I have gout. I know I cannot have bacon, but love it oh so much! I was wondering if there is a way to make it without curing it? Or am I doomed to a life without it? Just asking because I have been informed that I cannot have cured meats, I love sausage, bacon, pepperoni, salami all of them cured meats!! Please anybody help me!! Any suggestions that are helpful and not stupid will be appreciated.


----------



## daveomak (Aug 28, 2013)

Alex, morning and welcome to the forum....   

I'm not sure the bacon exclusion is necessary....   If you search nitrates in vegetables, there are several, if not many, that have 100 times the nitrates that properly cured bacon has.... (commercial bacon has no nitrate, only nitrite added)

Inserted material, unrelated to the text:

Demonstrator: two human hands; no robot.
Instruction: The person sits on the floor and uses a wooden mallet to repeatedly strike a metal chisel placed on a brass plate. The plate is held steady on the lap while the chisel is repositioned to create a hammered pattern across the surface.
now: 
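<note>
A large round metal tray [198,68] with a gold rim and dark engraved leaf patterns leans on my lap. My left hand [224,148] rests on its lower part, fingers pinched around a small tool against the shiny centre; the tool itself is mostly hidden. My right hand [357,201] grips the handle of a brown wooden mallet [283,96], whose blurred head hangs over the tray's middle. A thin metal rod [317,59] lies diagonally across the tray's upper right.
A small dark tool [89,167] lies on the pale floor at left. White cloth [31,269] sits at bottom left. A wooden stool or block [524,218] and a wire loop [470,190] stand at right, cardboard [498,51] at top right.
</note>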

_According to the University of Missouri, radishes contain more nitrates than any other vegetable. Typical radishes that you buy at the grocery store contain approximately 0.4 to 1.5 percent nitrates. That is 1.8 to 6.8g of nitrates per pound of radishes. This is significantly more than the 0.1g of nitrates the typical American consumes each day._

*You might try the old home remedy = canned tart pie cherries....not the pie filling, just the tart cherries. 20 per day. It really does work!*

or

*One of our members has found "black cherry concentrate" relieves symptoms....   If I remember correctly.....   Hopefully someone will correct me if I screwed up...*

Please take a moment and stop into " [color= rgb(146, 144, 139)]/[/color]*[color= rgb(128, 0, 0)]Roll Call[/color]*[color= rgb(146, 144, 139)]/[/color]   " and introduce yourself and get a proper welcome from our members.... Also, if you would note your location in your profile, it will help in the future when answering questions about smokin'...   elevation, humidity etc....    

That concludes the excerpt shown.